Please copy every record exactly as it is written.

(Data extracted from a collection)

- Opening Delimiter -

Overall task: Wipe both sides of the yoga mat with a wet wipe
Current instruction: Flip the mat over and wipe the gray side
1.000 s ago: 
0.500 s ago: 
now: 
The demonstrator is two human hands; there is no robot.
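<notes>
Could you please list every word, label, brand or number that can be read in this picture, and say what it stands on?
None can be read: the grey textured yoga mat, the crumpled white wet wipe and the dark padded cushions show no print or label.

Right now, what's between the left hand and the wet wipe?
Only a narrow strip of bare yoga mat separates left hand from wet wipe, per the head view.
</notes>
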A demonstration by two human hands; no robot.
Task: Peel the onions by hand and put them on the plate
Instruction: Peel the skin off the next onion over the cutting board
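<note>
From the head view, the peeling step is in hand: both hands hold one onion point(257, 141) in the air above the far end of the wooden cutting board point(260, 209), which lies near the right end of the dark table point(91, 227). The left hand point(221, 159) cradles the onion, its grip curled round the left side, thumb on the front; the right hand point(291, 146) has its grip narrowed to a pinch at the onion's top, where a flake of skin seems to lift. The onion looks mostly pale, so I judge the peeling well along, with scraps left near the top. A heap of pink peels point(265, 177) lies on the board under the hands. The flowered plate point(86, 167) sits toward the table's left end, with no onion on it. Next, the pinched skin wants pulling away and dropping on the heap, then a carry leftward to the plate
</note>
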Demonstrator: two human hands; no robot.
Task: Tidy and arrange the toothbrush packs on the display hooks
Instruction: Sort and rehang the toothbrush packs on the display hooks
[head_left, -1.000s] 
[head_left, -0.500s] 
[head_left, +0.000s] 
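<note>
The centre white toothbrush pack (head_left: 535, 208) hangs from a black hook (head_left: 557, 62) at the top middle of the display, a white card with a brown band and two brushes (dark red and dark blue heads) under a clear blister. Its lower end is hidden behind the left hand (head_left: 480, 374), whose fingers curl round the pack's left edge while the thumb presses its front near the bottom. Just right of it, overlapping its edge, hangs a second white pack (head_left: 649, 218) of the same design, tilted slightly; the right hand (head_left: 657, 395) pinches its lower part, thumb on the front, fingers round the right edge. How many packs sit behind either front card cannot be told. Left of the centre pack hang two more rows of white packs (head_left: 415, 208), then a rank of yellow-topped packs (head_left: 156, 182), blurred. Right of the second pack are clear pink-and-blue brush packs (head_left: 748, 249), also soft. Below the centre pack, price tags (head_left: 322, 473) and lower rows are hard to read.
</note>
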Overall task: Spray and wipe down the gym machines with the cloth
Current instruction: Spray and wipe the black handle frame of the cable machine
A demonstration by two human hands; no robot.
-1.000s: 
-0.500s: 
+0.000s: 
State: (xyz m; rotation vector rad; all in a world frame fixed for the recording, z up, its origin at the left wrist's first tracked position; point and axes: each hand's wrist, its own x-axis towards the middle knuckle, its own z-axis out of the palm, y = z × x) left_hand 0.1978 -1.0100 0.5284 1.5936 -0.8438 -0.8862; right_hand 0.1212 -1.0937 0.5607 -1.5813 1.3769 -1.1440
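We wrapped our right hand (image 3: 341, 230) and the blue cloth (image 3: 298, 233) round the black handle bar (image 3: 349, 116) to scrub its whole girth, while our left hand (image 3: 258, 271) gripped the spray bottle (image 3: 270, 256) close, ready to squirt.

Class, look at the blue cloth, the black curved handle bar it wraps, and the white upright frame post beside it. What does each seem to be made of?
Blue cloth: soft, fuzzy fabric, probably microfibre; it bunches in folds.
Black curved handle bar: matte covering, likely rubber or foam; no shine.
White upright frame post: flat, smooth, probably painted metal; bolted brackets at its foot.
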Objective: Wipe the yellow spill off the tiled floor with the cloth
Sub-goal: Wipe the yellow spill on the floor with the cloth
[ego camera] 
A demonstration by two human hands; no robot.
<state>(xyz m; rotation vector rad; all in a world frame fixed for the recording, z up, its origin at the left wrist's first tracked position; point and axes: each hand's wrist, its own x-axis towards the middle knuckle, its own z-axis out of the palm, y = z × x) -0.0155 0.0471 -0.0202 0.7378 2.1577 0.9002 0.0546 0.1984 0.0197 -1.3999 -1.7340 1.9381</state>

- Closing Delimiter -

> **Answer to this exercise**
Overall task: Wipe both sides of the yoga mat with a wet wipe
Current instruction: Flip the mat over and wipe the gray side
1.000 s ago: 
0.500 s ago: 
now: 
The demonstrator is two human hands; there is no robot.
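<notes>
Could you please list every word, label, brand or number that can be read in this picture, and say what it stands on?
None can be read: the grey textured yoga mat, the crumpled white wet wipe and the dark padded cushions show no print or label.

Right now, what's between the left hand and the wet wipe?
Only a narrow strip of bare yoga mat separates left hand from wet wipe, per the head view.
</notes>
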A demonstration by two human hands; no robot.
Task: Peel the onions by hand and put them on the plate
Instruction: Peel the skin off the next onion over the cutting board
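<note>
From the head view, the peeling step is in hand: both hands hold one onion point(257, 141) in the air above the far end of the wooden cutting board point(260, 209), which lies near the right end of the dark table point(91, 227). The left hand point(221, 159) cradles the onion, its grip curled round the left side, thumb on the front; the right hand point(291, 146) has its grip narrowed to a pinch at the onion's top, where a flake of skin seems to lift. The onion looks mostly pale, so I judge the peeling well along, with scraps left near the top. A heap of pink peels point(265, 177) lies on the board under the hands. The flowered plate point(86, 167) sits toward the table's left end, with no onion on it. Next, the pinched skin wants pulling away and dropping on the heap, then a carry leftward to the plate
</note>
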Demonstrator: two human hands; no robot.
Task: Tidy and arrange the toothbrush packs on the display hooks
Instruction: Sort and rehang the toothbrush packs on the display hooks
[head_left, -1.000s] 
[head_left, -0.500s] 
[head_left, +0.000s] 
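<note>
The centre white toothbrush pack (head_left: 535, 208) hangs from a black hook (head_left: 557, 62) at the top middle of the display, a white card with a brown band and two brushes (dark red and dark blue heads) under a clear blister. Its lower end is hidden behind the left hand (head_left: 480, 374), whose fingers curl round the pack's left edge while the thumb presses its front near the bottom. Just right of it, overlapping its edge, hangs a second white pack (head_left: 649, 218) of the same design, tilted slightly; the right hand (head_left: 657, 395) pinches its lower part, thumb on the front, fingers round the right edge. How many packs sit behind either front card cannot be told. Left of the centre pack hang two more rows of white packs (head_left: 415, 208), then a rank of yellow-topped packs (head_left: 156, 182), blurred. Right of the second pack are clear pink-and-blue brush packs (head_left: 748, 249), also soft. Below the centre pack, price tags (head_left: 322, 473) and lower rows are hard to read.
</note>
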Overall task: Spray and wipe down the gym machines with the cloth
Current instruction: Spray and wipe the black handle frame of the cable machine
A demonstration by two human hands; no robot.
-1.000s: 
-0.500s: 
+0.000s: 
State: (xyz m; rotation vector rad; all in a world frame fixed for the recording, z up, its origin at the left wrist's first tracked position; point and axes: each hand's wrist, its own x-axis towards the middle knuckle, its own z-axis out of the palm, y = z × x) left_hand 0.1978 -1.0100 0.5284 1.5936 -0.8438 -0.8862; right_hand 0.1212 -1.0937 0.5607 -1.5813 1.3769 -1.1440
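We wrapped our right hand (image 3: 341, 230) and the blue cloth (image 3: 298, 233) round the black handle bar (image 3: 349, 116) to scrub its whole girth, while our left hand (image 3: 258, 271) gripped the spray bottle (image 3: 270, 256) close, ready to squirt.

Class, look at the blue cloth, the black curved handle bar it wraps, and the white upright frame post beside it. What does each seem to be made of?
Blue cloth: soft, fuzzy fabric, probably microfibre; it bunches in folds.
Black curved handle bar: matte covering, likely rubber or foam; no shine.
White upright frame post: flat, smooth, probably painted metal; bolted brackets at its foot.
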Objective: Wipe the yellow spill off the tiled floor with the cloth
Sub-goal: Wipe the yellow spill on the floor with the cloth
[ego camera] 
A demonstration by two human hands; no robot.
<state>(xyz m; rotation vector rad; all in a world frame fixed for the recording, z up, its origin at the left wrist's first tracked position; point and axes: each hand's wrist, its own x-axis towards the middle knuckle, its own z-axis out of the palm, y = z × x) -0.0155 0.0471 -0.0202 0.7378 2.1577 0.9002 0.0546 0.1984 0.0197 -1.3999 -1.7340 1.9381</state>

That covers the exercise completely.